Required action:
Starting at the line that contains "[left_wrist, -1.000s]", transcribe each line exactly through the last line of the data. Include nothing else.

======== Data block

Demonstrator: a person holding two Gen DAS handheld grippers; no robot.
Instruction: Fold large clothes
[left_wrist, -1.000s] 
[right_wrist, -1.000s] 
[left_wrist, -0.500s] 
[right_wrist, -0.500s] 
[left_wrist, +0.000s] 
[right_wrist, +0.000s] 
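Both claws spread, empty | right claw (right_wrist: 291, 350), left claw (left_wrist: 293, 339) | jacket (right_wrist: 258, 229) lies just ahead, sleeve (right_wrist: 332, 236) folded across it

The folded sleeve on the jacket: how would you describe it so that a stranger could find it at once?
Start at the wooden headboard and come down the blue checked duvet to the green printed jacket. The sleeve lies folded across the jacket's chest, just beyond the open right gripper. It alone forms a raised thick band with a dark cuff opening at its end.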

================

Problem solution:
[left_wrist, -1.000s] 
[right_wrist, -1.000s] 
[left_wrist, -0.500s] 
[right_wrist, -0.500s] 
[left_wrist, +0.000s] 
[right_wrist, +0.000s] 
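Both claws spread, empty | right claw (right_wrist: 291, 350), left claw (left_wrist: 293, 339) | jacket (right_wrist: 258, 229) lies just ahead, sleeve (right_wrist: 332, 236) folded across it

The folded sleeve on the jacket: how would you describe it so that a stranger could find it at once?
Start at the wooden headboard and come down the blue checked duvet to the green printed jacket. The sleeve lies folded across the jacket's chest, just beyond the open right gripper. It alone forms a raised thick band with a dark cuff opening at its end.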

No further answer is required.